PRECARIZAÇÃO
"Totalmente desvalorizados": motoristas por app acumulam stress e doenças em Salvador
Pesquisa revela jornada de mais de 50 horas dos entregadores por aplicativos, com ganho insuficiente
Por Priscila Dórea
Na busca por garantir uma boa renda todo mês, a vida de motoristas e entregadores de aplicativo em Salvador tem se tornado uma maratona de horas exaustivas e quilômetros rodados. Um levantamento do Projeto Melhor Prevenir, do Ministério Público do Trabalho (MPT) - com questionário orientado pela UFBA -, revela que quase 60% desses trabalhadores enfrentam jornadas de trabalho de mais de 50 horas semanais.
“Trabalho de 10h a 12h por dia e vários dos acidentes que sofri foram no final do turno, quando o cansaço já estava batendo”, relata o motorista e entregador por aplicativo Thiago Santos da Silva - o Thiago Peppa, como é conhecido.
E a rotina de Thiago nem é “das piores”. Ele explica que hoje não se dedica mais às promoções de aplicativo, por exemplo, que é quando as plataformas estabelecem metas de corridas que geram uma bonificação extra para o motorista que as cumprir.
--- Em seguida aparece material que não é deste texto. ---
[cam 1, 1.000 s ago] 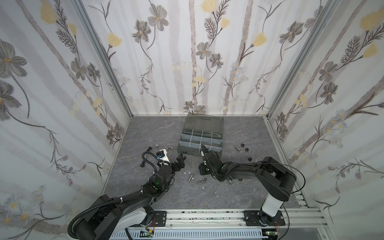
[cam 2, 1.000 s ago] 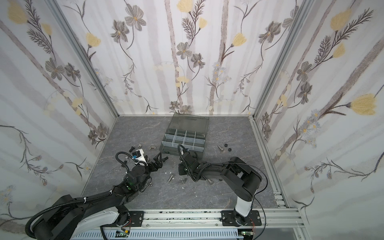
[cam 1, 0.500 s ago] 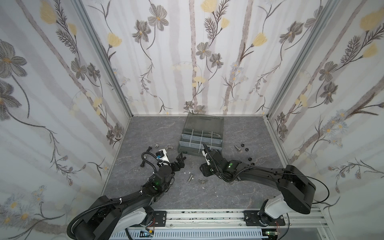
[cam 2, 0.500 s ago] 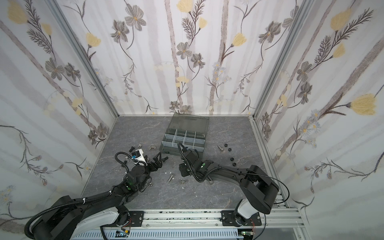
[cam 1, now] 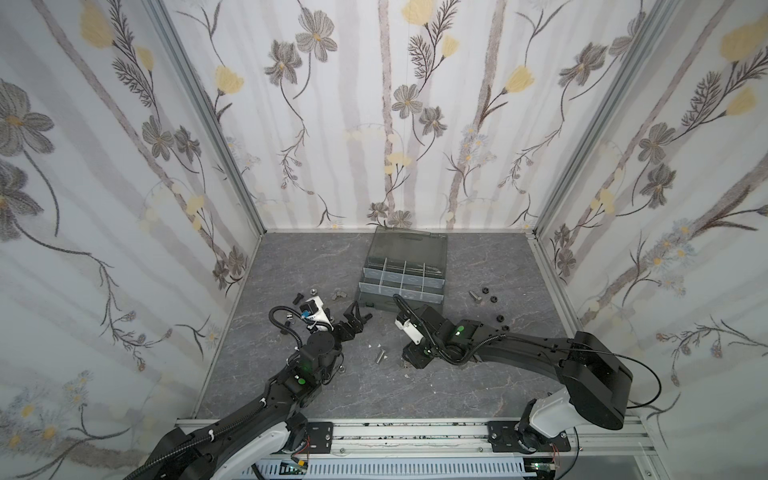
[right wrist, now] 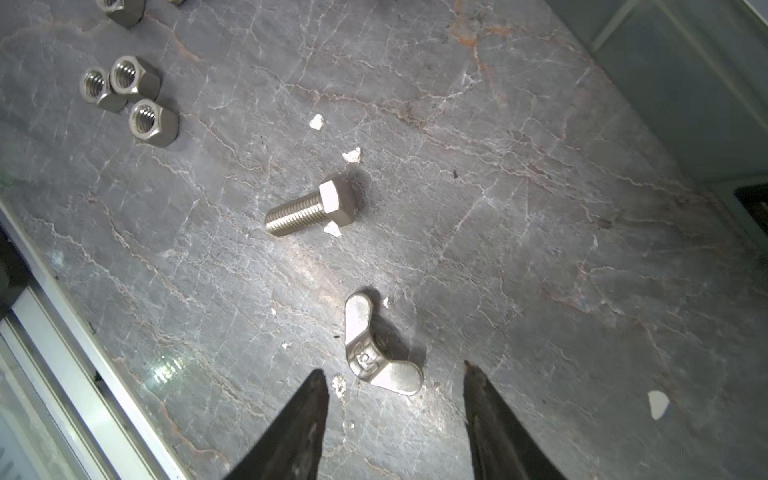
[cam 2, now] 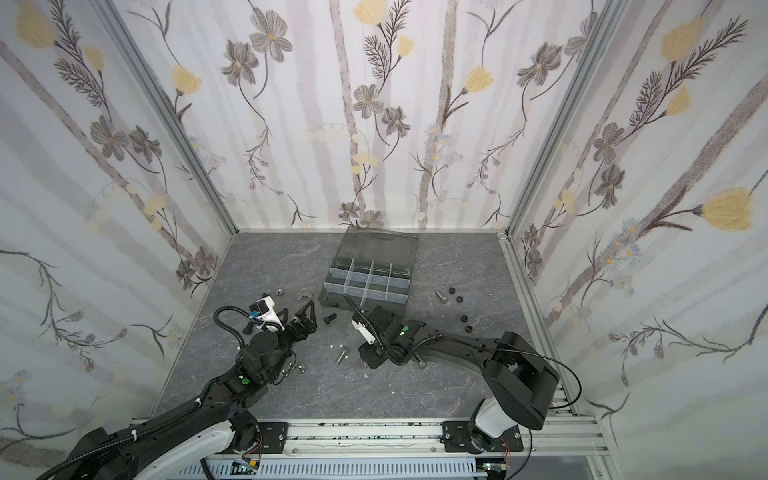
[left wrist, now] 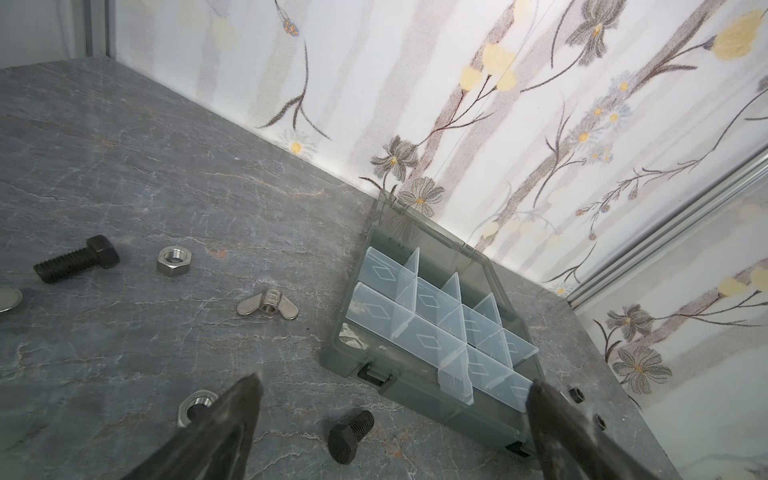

“Essas promoções sugam demais da gente e na grande maioria dos casos a rentabilidade não compensa. A verdade é que a tarifa dos aplicativos hoje não está defasada, ela baixou mesmo. Para se ter uma ideia, uma corrida da Graça ao Aeroporto em 2016 custava entre R$40 e R$43, hoje ela não passa de R$36”, explica o motorista.
Impactos na saúde
Em contraponto, manutenção, gasolina e até o aluguel dos carros seguem encarecendo. Com tudo mais caro e as corridas barateadas, os motoristas precisam trabalhar mais horas, o que segue trazendo danos à saúde física e mental deles.
De acordo com a pesquisa, nos últimos 12 meses, 42,7% dos motoristas e entregadores de aplicativo de Salvador foram diagnosticados com lombalgia; 18,3% com depressão, ansiedade e/ou estresse; 12,2% com LER/DORT e 8,5% com varizes.
Junto a esses quadros, há ainda alguns agravantes, pois durante essas horas de trabalho 93,6% dos motoristas não têm acesso a água potável; 93,9% não tem acesso a sanitários; 98,8% não tem um lugar para fazer as refeições e 97,8% não têm um local para descanso.
“A verdade é que a pesquisa só reafirmou algo que já era conhecido por estudos anteriores e à medida que fomos conversando com esses motoristas, era evidente o nível de insatisfação deles”, explica o procurador do MPT, Ilan Fonseca, autor do livro Dirigindo Uber.
Sem valor e inseguro
Motociclista e vice-presidente do Sindicato dos Motoristas de Aplicativo, André Freire Vieira Reis enfatiza o quanto a profissão se tornou essencial para a circulação na cidade. "Mas somos totalmente desvalorizados. Essas 12h dirigindo cobram da gente e cobram caro. Muitos motoristas estão descobrindo hérnia, bico de papagaio, hemorróida e por aí vai. A nossa luta hoje é por garantia de direitos e não retirada de direitos. Querem nos taxar como CLT, mas não temos os direitos de um CLT”, afirma André Freire Vieira Reis.
E em meio a corridas de baixo valor e a insalubridade do trabalho, há ainda os acidentes. “Tem sempre aquele motorista que se machuca em um acidente e no outro dia vai enfaixado trabalhar, porque precisa e não pode parar. E nenhum suporte de aplicativo nos ajuda de verdade nesse momento e um retorno perante a Justiça também é muito difícil. Sem falar do quanto nos falta segurança nas ruas. A gente sai de casa todo dia, mas sem a certeza de voltar”, afirma o motociclista de aplicativo, Deivide da Silva Miranda, que faz transporte de pessoas e mercadorias.
Para garantir o mínimo de segurança e direitos para esses motoristas, é preciso pesquisas que atestem os principais problemas, como a levantada pelo MPT, mas o professor e pesquisador do Instituto de Saúde Coletiva (ISC) da UFBA, Cleber Cremonese que fez parte da equipe que ajudou a organizar o questionário do MPT, aponta que há um incômodo entre os pesquisadores: órgãos oficias que notificam acidentes e óbitos de trânsito durante o trabalho não parecem condizer com a realidade.
"Os números são baixos e parece que o problema não existe. Mas se de um lado há muitos motoristas informais, do outro os profissionais de saúde e polícia técnica, por exemplo, precisam ser capacitados permanentemente para identificar de forma correta esses acidentes como sendo de trabalho para todos tenham uma noção mais real dos riscos que esses profissionais correm", explica o professor.